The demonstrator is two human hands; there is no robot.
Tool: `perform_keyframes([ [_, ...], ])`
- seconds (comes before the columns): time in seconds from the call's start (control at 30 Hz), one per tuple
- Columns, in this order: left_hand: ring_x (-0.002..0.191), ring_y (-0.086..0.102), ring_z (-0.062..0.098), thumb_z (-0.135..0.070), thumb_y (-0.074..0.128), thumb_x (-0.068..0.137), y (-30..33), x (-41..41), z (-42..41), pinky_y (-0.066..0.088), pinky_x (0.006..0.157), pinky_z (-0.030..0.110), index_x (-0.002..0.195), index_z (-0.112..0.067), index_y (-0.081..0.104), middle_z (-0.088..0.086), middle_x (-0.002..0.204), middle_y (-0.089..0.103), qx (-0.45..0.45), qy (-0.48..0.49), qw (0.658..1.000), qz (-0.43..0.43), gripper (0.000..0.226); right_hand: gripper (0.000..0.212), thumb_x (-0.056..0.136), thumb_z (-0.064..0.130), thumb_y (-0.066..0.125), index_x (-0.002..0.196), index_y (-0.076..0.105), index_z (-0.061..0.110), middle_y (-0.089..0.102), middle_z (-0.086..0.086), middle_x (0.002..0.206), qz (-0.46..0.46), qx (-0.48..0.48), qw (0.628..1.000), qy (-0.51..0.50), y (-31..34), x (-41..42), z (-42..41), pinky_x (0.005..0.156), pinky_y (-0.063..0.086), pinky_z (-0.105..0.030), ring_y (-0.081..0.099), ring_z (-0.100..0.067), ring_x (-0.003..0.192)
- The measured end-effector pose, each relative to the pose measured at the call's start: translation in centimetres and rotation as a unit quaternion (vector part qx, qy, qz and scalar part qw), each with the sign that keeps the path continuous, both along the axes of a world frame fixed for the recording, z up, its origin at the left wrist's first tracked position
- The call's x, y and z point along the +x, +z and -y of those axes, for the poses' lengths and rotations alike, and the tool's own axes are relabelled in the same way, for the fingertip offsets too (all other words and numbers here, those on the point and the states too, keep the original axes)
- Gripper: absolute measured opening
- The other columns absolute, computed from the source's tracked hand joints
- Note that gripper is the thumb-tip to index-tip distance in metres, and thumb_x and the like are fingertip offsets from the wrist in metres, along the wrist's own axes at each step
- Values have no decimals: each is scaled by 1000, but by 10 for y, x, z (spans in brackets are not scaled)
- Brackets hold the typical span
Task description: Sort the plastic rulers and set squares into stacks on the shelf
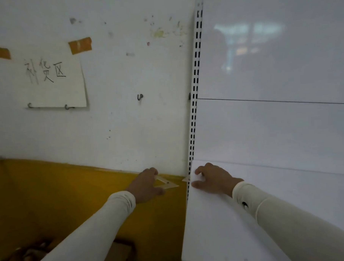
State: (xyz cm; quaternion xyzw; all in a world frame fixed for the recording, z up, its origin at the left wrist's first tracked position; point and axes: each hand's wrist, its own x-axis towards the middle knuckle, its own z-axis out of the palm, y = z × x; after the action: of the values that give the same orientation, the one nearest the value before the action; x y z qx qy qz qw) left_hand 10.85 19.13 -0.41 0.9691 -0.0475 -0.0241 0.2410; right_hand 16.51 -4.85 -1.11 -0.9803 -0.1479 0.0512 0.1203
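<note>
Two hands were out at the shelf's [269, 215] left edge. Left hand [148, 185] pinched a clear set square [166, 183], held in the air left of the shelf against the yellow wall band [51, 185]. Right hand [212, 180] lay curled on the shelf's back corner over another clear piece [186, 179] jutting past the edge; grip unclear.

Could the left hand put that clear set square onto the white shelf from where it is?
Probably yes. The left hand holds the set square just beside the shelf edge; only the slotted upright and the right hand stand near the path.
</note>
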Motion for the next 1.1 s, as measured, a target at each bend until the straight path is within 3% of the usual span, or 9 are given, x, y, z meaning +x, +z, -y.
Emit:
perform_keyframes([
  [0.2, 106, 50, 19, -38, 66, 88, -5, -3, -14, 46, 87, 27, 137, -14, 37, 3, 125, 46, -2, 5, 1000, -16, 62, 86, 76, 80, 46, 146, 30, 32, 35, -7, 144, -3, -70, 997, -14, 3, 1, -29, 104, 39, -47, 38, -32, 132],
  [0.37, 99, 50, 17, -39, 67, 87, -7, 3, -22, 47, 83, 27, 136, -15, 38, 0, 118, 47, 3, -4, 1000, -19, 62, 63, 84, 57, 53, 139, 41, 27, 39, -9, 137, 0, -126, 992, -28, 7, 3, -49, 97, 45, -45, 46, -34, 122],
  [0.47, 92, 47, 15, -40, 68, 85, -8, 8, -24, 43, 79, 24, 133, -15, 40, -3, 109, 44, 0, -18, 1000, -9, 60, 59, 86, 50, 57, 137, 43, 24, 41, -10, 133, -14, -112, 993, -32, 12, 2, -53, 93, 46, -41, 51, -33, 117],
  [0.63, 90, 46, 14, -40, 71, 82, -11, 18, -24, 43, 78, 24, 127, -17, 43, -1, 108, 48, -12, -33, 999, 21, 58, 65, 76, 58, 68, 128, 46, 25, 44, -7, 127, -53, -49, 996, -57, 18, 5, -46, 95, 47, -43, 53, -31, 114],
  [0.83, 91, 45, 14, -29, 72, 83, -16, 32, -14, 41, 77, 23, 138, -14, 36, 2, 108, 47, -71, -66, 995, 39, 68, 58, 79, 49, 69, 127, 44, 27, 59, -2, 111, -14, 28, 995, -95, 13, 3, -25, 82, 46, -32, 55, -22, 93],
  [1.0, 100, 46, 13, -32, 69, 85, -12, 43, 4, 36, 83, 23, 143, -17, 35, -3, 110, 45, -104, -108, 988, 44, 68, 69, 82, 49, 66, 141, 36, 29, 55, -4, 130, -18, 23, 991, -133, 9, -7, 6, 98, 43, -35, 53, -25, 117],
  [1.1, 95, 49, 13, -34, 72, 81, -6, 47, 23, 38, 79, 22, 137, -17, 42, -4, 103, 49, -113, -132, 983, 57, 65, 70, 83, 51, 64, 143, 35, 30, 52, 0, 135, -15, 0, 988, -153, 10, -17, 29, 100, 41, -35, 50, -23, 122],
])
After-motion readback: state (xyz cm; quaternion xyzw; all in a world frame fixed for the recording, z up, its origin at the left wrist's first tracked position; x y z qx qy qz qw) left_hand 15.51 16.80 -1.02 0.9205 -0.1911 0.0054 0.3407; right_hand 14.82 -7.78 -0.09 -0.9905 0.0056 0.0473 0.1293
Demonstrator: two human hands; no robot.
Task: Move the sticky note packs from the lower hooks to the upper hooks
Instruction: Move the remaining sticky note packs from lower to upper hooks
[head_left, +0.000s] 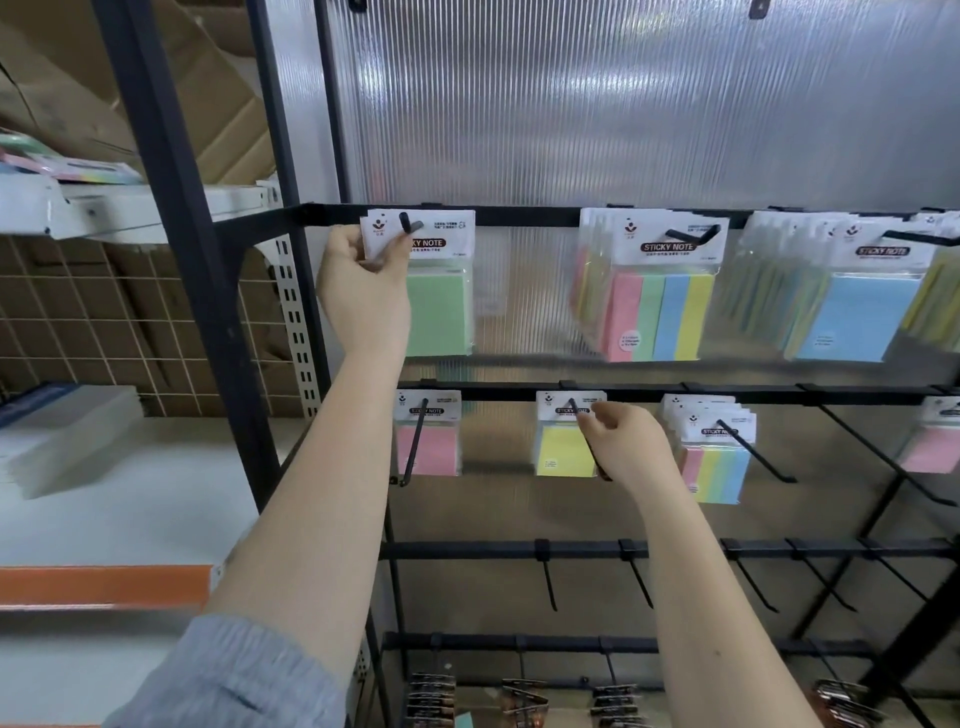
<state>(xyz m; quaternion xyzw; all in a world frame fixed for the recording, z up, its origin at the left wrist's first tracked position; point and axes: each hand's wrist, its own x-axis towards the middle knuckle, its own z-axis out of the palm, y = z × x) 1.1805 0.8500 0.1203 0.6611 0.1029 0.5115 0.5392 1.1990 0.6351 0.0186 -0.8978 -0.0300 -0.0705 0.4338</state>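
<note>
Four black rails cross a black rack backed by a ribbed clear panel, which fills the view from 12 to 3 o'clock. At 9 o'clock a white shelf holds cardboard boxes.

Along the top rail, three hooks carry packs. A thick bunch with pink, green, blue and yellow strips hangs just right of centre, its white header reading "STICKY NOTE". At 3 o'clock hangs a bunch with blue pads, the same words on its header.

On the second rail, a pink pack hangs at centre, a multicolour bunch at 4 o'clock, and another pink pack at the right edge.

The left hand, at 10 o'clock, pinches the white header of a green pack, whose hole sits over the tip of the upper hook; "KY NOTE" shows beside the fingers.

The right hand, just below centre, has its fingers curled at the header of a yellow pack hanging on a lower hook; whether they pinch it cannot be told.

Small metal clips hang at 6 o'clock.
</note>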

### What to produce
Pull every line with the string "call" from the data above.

### Reply to the exercise
- seconds (comes before the columns): time in seconds from the call's start (control at 30 Hz), one per tuple
- The measured end-effector pose, each relative to the pose measured at the call's start: translation in centimetres and rotation as a unit quaternion (vector part qx, qy, qz and scalar part qw), each with the sign that keeps the path continuous, both along the axes of a world frame fixed for the recording, z up, its origin at the left wrist's first tracked position
- The call's x, y and z point along the +x, +z and -y of those axes, for the poses' lengths and rotations alike, and the tool's own axes are relabelled in the same way, for the fingertip offsets too (all other words and numbers here, those on the point and the states too, keep the original axes)

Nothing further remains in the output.